Using the data below, return every line that holds the word "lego".
══ DATA
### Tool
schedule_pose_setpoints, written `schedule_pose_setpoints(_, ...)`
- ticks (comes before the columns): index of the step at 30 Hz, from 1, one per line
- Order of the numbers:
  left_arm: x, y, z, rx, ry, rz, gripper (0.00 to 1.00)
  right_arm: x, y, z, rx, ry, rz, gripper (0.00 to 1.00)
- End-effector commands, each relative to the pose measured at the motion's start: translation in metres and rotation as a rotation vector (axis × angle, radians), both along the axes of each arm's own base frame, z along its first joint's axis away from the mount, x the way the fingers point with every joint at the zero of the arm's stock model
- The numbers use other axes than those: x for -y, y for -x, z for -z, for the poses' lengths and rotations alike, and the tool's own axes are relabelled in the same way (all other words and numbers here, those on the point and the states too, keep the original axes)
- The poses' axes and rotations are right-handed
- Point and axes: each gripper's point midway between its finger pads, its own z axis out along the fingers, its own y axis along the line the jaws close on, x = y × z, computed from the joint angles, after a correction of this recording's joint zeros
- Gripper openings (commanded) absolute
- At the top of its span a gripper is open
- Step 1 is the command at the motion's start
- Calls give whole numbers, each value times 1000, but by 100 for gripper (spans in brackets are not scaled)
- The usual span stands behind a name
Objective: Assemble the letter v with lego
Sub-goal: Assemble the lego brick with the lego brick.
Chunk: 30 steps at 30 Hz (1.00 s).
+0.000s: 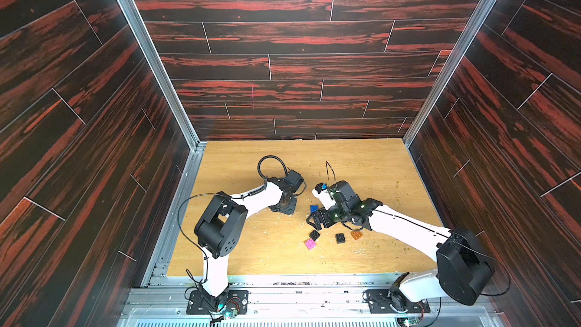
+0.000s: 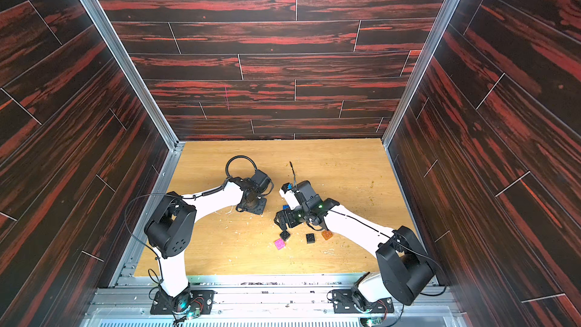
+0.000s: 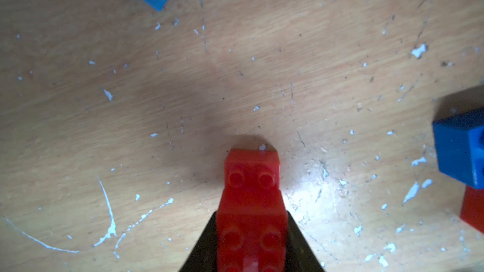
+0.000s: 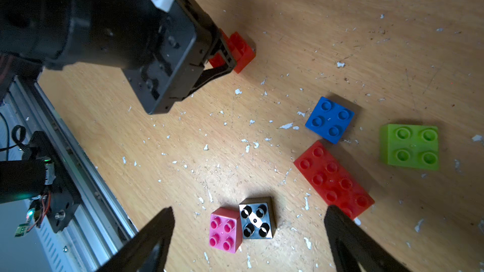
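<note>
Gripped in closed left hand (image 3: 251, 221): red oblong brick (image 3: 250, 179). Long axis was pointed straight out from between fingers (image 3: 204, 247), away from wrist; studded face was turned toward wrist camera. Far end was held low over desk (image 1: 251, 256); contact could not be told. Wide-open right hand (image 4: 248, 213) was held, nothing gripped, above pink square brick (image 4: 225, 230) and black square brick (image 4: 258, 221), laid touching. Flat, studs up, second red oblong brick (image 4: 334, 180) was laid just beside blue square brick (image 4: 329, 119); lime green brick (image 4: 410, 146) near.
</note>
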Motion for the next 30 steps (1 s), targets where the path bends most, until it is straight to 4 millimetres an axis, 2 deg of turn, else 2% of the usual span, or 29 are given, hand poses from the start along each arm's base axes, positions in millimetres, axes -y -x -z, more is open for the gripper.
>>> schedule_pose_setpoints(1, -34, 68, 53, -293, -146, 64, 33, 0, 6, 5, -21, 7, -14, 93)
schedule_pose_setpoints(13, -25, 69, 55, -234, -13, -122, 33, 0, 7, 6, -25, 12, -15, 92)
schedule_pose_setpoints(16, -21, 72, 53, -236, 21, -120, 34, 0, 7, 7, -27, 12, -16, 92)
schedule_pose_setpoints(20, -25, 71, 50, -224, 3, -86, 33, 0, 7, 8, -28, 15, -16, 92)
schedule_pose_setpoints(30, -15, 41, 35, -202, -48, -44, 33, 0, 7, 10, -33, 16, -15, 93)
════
# ANSWER BOX
Objective: Assemble the letter v with lego
Sub-goal: Assemble the lego brick with the lego brick.

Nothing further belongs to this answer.